Note that CASE_SUB does not reduce branches and CASE_EVAL preserves only the selected case branch. This means that only the chosen case branch is evaluated, and so case is not strict in the other branches.²

Also, note that case branches are arbitrary terms, and can be anything which can be applied. That means that, for example, it is legal to use a builtin as a case branch, or an expression which evaluates to a function. However, the most typical case will probably be a literal lambda.

A new Plutus Core minor language version 1.1.0 is added to indicate support for these terms. They are illegal before that version.

Costing

All steps in the CEK machine have costs, all of which are constant. There are cost model parameters which set the costs for each step. This will therefore be new cost model paramters governing the costs for the steps for evaluating constr and case.

There is a potential problem because constr and case have a variable number of children, unlike all the existing constructs. The risk is that we could end up doing a linear amount of work but only paying a constant cost.

However:

constrs arguments are all evaluated in turn, so we are sure to pay a linear price.
case's branches are not all evaluated, but the only place we could do a linear amount work is in selecting the chosen branch. But this can be avoided in the implementation by storing the cases in a datastructure with constant-time indexing.

Rationale: How does this CIP achieve its goals?

Benefits

1. Faster Processing of Structured Data

Most Plutus Core programs spend a significant amount of their time operating on datatypes, so we would expect that a performance improvement here would make a significant difference.

Indeed, this seems to be true. Our benchmarks show that this CIP leads to:

A 0-30% real-time speedup in example programs that do generic computation work, versus Scott encoding³ (the 0% is a primality tester that is mostly doing arithmetic, the 30% is mostly doing data manipulation).
A small global slowdown of 2-4%.

Note that the speedup from point 1 is inclusive of the slowdown from point 2.

2. Simple Lifting and Unlifting

Today, lifting is complicated, and unlifting is mostly impossible.
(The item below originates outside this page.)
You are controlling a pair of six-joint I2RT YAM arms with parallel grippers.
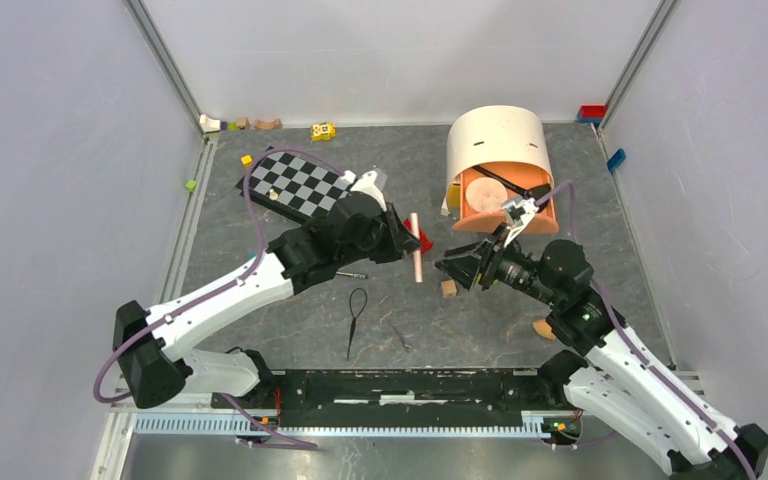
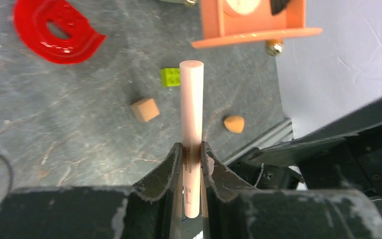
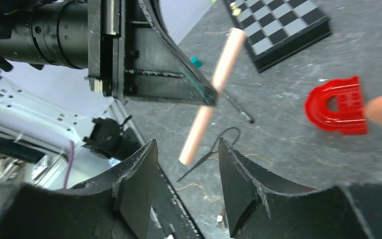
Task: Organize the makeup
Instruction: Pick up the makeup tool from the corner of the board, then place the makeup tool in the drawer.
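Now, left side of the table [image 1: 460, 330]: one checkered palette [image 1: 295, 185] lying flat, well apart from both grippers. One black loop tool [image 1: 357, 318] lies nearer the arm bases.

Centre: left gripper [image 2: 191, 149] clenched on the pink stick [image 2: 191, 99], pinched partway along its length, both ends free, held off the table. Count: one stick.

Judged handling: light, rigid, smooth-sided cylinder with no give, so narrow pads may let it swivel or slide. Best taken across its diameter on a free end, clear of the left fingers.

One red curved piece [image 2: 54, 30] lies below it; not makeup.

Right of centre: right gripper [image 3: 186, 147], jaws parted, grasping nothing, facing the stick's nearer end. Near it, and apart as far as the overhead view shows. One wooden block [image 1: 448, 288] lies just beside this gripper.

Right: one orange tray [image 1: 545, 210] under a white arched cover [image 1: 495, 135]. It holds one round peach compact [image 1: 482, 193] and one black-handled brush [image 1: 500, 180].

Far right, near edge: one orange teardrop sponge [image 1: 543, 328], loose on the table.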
With this CIP lifting becomes very simple, and unlifting becomes not only possible but simple. Our prototype implementation contains code-generation to generate lifting and unlifting code in Haskell, but it is straightforward enough that you could easily do it in any language.

There are still some limitations, e.g. you cannot lift or unlift structures that contain functions, but this is not that unusual (similarly, you typically can't serialise such structures).

Costs

The costs of this proposal are substantial.

Plutus Core today has only 8 kinds of term, this proposal adds 2 more, an increase of 25%. Additionally, the new term types are the first term types which have a variable number of children. Both of these changes increase implementation complexity throughout the system: everything that processes Plutus Core terms must now handle the new cases, and handle the variable numbers of children.

This change also modestly expends our novelty budget. Plutus Core is a deliberately conservative language: for the most part it is just the untyped lambda calculus. The proposed new features for sums-of-products are also conservative, and follow a very typical pattern. But they are not quite as standard as the untyped lambda calculus.

Moreover, a change like this would be very painful to reverse, so we should seriously consider the costs before proceeding.

Discussion

Why is case not strict?

This makes it different to all other Plutus Core terms, but we believe it is the expected behaviour: no language has strict case destructuring.

Consider e.g.

case (Just 1) of 
   Just x -> print "Success!"
   Nothing -> error "Failure!"

Even in a strict language like Rust, nobody would expect this to evaluate the Nothing branch and evaluate to an error.

Furthermore, this additional laziness has significant performance benefits, see Appendix 2 for more discussion.

Can't we just implement datatypes using `Data` itself?

Data is expressive enough to encode datatypes, indeed this is why it is possible to encode the script context into it. It's performant enough that people who work with the script context as Data are able to get by. Moreover, lifting and unlifting to Data is very easy. So why not just use it to encode all datatypes?⁴

There are two reasons:

Data cannot contain functions, so it's less expressive than either SOPs or Scott-encoding.
The performance is much worse.

To justify 2, we benchmarked some list processing using datatypes implemented with SOPs and with Data, and the Data version is over 3x worse (not accounting for overhead, so the real figure may be higher).

Alternatives

1. Use Sums and Products Instead

The current solution is a sums-of-products solution, i.e. we have an introduction and elimination form for objects that have both a tag and a list of fields. We could instead separate these two parts out and have an introduction and elimination form for sums, likewise for products.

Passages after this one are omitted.